Professor of Moral Philosophy, University of Glasgow
1852 to 1921

Sir Henry Jones was born 30 November 1852 in Llangernyw in Denbighshire, Wales, the son of Elias Jones and Elizabeth Williams. He left school at the age of twelve to be an apprentice to his father, a shoemaker, but managed to complete his education and became a teacher as well as a Presbyterian minister. With a scholarship in 1875 he enrolled at the University of Glasgow, studying philosophy under former Gifford lecturer Edward Caird, and graduated in 1878. Awarded the Clark fellowship, Jones spent the next four years at Oxford and in Germany.

Jones began his teaching career at Aberystwyth, beginning in 1882, then moved at Bangor in 1884 and St Andrews in 1891. In 1894 he succeeded Edward Caird as professor of moral philosophy at the University of Glasgow, where he remained until his death in 1922. He was also Hibbert Lecturer at Manchester College, Oxford.
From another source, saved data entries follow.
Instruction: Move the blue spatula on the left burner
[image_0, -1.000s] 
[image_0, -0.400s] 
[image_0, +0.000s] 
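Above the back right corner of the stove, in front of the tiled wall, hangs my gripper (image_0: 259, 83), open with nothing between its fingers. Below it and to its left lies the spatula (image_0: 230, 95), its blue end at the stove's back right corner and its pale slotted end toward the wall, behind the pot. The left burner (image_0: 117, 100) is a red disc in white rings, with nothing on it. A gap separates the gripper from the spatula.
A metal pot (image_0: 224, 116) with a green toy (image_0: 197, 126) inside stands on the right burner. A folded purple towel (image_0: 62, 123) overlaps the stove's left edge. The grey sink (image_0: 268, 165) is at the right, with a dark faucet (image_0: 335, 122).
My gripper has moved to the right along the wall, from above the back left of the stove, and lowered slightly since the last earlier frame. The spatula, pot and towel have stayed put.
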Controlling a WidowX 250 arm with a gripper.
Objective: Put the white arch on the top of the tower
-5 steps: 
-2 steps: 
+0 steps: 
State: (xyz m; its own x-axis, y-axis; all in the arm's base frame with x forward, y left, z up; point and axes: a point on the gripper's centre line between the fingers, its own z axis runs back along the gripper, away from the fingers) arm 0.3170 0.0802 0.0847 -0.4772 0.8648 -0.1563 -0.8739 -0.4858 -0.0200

His lectures at the University of Sydney were published as Idealism as a Practical Creed. Jones was the Gifford Lecturer in 1920-1921.

Known as a liberal and an advocate of both educational and social reform, Jones founded the Glasgow Civic Society, supported the idea of women getting university educations, and believed that university professors had responsibilities to the community.

Among his numerous awards, Jones received an honorary LLD from St Andrews in 1891, an FBA in 1904, and an honorary DLitt (Wales) in 1905. He was knighted in 1912 and made a Companion of Honour in 1922. He also received the Cymmrodorion Society medal for service to Wales.

Some of Jones’ works include Browning as a Philosophical and Religious Teacher (1891); A Critical Account of the Philosophy of Lotze: The Doctrine of Thought (1895); Immortality of the Soul in the Poems of Tennyson and Browning (Essex Hall lecture, 1905); The Working Faith of the Social Reformer and Other Essays (1910); Social Powers: Three Popular Lectures on the Environment, the Press, and the Pulpit (1913); The Principles of Citizenship(1919); A Faith That Enquires (1922); and Old Memories (his autobiography, 1922). The Life and Letters of Sir Henry Jones was published posthumously in 1924.

Jones and his wife, Annie, who married in 1882, had six children, two of whom died in childhood. In 1921 they founded the Arthur Jones Memorial Prize in Citizenship in memory of a son killed in action in 1918.

He died 4 February 1922. In his memory the Sir Henry Jones Memorial Prize in Moral and Political Philosophy was founded in 1934. His Welsh birthplace, Y Cwm, opened as a museum in 1934.